» **ASSIGNMENT**: Show all lines from the listing below that contain "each".
........
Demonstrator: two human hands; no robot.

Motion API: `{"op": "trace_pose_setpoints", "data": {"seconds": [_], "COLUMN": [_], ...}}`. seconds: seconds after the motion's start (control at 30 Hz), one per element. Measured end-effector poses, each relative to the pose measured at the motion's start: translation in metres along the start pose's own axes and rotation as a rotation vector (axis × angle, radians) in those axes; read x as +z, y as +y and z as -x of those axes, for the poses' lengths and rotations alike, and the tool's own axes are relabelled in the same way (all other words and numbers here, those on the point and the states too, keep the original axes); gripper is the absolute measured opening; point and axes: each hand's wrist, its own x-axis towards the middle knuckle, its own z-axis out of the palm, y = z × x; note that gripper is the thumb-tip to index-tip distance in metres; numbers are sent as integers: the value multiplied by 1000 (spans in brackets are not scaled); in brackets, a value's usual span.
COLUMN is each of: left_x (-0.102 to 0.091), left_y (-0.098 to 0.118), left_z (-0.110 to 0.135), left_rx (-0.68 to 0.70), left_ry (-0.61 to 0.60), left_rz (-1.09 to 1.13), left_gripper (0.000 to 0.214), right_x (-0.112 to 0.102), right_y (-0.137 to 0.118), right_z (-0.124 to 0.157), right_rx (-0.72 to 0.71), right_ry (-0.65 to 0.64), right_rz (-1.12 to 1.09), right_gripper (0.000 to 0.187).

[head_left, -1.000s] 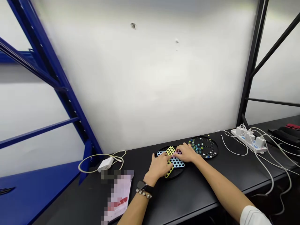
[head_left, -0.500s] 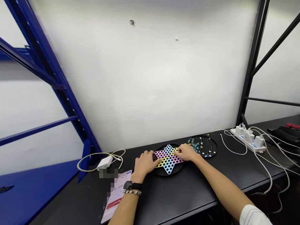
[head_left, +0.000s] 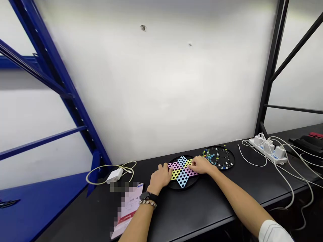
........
» **RESPONSE AREA**:
Motion API: `{"op": "trace_pose_setpoints", "data": {"seconds": [_], "COLUMN": [_], ...}}`. seconds: seconds after the motion's start (control at 30 Hz), one per element. Measured end-effector poses, each relative to the pose measured at the motion's start: translation in metres along the start pose's own axes and rotation as a rotation vector (axis × angle, radians) in those axes; read x as +z, y as +y and z as -x of those axes, for the poses' lengths and rotations alike, and the tool's own axes are relabelled in the same way (all other words and numbers here, those on the point and the states too, keep the original axes); gripper is the absolute measured opening; point and axes: each hand's wrist, its own x-axis towards the middle knuckle, its own z-axis out of the palm, y = z × x; note that gripper is the thumb-tip to index-tip distance in metres; numbers are sent as integers: the value multiplied by 1000 (spans in brackets are not scaled); in brackets, a value's usual span.
COLUMN is each of: left_x (-0.102 to 0.091), left_y (-0.098 to 0.118), left_z (-0.110 to 0.135), left_rx (-0.68 to 0.70), left_ry (-0.61 to 0.60), left_rz (-1.09 to 1.13), left_gripper (0.000 to 0.214), right_x (-0.112 to 0.102), right_y (-0.137 to 0.118), right_z (-0.124 to 0.157), right_rx (-0.72 to 0.71), right_ry (-0.65 to 0.64), right_rz (-1.12 to 1.09), right_gripper (0.000 to 0.187).

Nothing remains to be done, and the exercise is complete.